FDG has long shown its efficacy in demonstrating the metabolic differences between benign and malignant lung tumors. However, the radiotracer is not tumor-specific, and can render false-positive findings in tissue that is merely inflammatory. An alternative radiotracer for therapy response in the imaging of non-small cell lung cancer (NSCLC) may be fluorothymidine (FLT), a stable proliferation marker, German researchers have suggested.
FLT uptake correlates better with proliferation of lung tumors than does FDG uptake, according to Dr. Andreas Buck and colleagues. Buck is from the department of nuclear medicine at the University of Ulm in Germany; his co-authors are from the same institution, and represent the departments of thoracic surgery, pathology, and internal medicine.
"FLT turned out to be stable in vivo and accumulates in lung cancer cells in a proliferation-dependent manner," they wrote in the Journal of Nuclear Medicine (September 2003, Vol. 44:9, pp.1426-1431).
For their prospective study, the researchers examined 26 patients (17 men and 9 women) with a mean age of 62 years. The patients were selected when pulmonary nodules on CT scans suggested a malignant tumor. In 10 of the patients, core-biopsy specimens were used for histopathologic correlation; the remaining 16 had resective surgery within two weeks after their PET scans.
The FLT- and FDG-PET scans were performed on consecutive days within two weeks of either surgery or a core biopsy. The scans were performed on either an ECAT Exact or HR+ scanner (Siemens Medical Solutions, Erlangen, Germany), with an axial field of view of 15.5 cm per bed position. In all, five bed positions were measured for each patient, resulting in coverage of a total field of view of 77.5 cm.
An emission scan included the thorax and abdomen for all the patients, and the acquisition time was 10 minutes per bed position. All images from both FLT and FDG examinations were evaluated by two experienced nuclear medicine physicians.
"For calculation of standardized uptake value (SUV), circular regions of interest were drawn containing the area with focally increased pulmonary 18FFLT and 18FFDG uptake (lesional diameter at spiral CT, 4-48 mm)," the researchers wrote.
Images from a patient with history of colorectal cancer and suggestive nodule in right middle lobe, for which histopathology revealed solitary tuberculoma. (A) Transaxial 18FFDG-PET scan demonstrates moderate 18FFDG uptake (arrow) in tumor. (B) No focal tracer accumulation is seen in corresponding 18FFLT-PET scan. (C) Corresponding CT scan shows pulmonary nodule in right middle lobe. (D) On Ki-67 immunohistochemistry, 5% of nuclei show immunoreactivity to Ki-67 antigen.

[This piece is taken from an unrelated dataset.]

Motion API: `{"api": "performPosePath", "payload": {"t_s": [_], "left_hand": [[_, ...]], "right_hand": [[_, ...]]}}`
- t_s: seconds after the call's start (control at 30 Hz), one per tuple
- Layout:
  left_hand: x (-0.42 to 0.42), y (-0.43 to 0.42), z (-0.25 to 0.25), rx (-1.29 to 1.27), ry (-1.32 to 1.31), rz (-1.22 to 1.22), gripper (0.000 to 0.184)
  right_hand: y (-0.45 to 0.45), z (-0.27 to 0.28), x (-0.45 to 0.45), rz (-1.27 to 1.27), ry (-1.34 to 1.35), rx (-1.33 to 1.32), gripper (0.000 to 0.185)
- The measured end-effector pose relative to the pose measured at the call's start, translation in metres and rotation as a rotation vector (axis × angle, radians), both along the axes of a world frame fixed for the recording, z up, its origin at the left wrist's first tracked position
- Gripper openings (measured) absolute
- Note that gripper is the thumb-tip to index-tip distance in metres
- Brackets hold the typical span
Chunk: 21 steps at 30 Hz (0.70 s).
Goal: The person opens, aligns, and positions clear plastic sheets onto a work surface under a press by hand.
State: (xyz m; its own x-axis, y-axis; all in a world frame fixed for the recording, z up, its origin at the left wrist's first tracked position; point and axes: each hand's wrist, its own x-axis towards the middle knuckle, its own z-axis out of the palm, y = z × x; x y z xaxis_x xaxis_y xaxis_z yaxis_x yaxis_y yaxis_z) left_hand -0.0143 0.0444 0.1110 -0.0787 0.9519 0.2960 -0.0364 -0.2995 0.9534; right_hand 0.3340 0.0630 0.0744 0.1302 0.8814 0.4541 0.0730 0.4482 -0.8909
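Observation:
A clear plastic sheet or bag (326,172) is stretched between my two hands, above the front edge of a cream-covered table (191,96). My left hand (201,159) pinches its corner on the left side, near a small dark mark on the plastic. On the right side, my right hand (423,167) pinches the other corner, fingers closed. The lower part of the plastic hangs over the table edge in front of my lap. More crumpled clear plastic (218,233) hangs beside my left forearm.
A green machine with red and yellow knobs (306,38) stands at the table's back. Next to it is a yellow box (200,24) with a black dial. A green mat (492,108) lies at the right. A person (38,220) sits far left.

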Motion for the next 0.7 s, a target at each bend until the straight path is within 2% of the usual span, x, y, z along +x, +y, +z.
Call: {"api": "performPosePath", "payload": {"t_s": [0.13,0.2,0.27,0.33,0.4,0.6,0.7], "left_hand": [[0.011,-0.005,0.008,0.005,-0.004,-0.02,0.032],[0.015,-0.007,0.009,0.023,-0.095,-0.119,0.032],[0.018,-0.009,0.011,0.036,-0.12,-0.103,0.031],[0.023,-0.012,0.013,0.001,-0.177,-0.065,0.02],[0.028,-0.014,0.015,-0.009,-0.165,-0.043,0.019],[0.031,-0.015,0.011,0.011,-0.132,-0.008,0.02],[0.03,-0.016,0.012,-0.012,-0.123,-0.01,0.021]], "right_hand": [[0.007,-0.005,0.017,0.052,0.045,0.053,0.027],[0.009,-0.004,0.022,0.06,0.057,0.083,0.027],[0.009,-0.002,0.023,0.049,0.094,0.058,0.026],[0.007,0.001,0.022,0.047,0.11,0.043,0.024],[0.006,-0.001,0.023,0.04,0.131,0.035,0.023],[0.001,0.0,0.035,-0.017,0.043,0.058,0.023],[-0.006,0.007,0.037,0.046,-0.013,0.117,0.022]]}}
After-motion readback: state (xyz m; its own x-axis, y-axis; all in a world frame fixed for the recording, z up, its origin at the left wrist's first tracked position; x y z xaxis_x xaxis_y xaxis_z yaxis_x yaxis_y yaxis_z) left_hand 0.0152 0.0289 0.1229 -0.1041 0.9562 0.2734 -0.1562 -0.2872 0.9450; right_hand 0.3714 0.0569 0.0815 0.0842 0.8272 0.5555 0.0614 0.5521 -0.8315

Reprinted by permission of the Society of Nuclear Medicine from: Buck, A., et al. Imaging Proliferation in Lung Tumors with PET: 18FFLT Versus 18FFDG. J Nucl Med 2003, 44:1426-1431. |
In the FDG-PET studies, the mean SUV in the visible lesions was 4.1, and the mean maximum uptake was 6.9. In the 13 patients with NSCLC, the mean SUV was 5.6 and the mean maximum uptake was 9.7. The authors noted that four of the eight patients with benign lesions presented with focal FDG uptake.
For the FLT studies, the researchers reported a mean SUV of 1.8 in all visible lesions, and a mean maximum uptake of 2.7. In the NSCLC patients, FLT SUV was 3.2 and the mean maximum uptake was 4.7. They noted that no benign tumors showed local FLT uptake.
"Increased FLT uptake within a nodule was identified in 11 of the 13 patients with histologically confirmed NSCLC," they wrote.
The authors found a significant correlation between tumoral FLT uptake and proliferative activity as indicated by their Ki-67 immunostaining of malignant tissue specimens, with a mean correlation coefficient of 0.92 for FLT compared with a mean of 0.59 for FDG.
Although the authors found FLT to correlate significantly better with the proliferative activity of lung tumors, they cautioned that further studies with a larger patient population are needed to determine the diagnostic accuracy of the radiotracer. In addition, they emphasized that FDG-PET is more sensitive than FLT for staging disease in patients with malignant lung tumors.
"Because of three false-negative findings in our preliminary study, 18FFLT-PET may be less adequate than 18FFDG for primary staging in patients with known lung cancer, but may be more accurate for differentiation of unclear lung lesions," they wrote.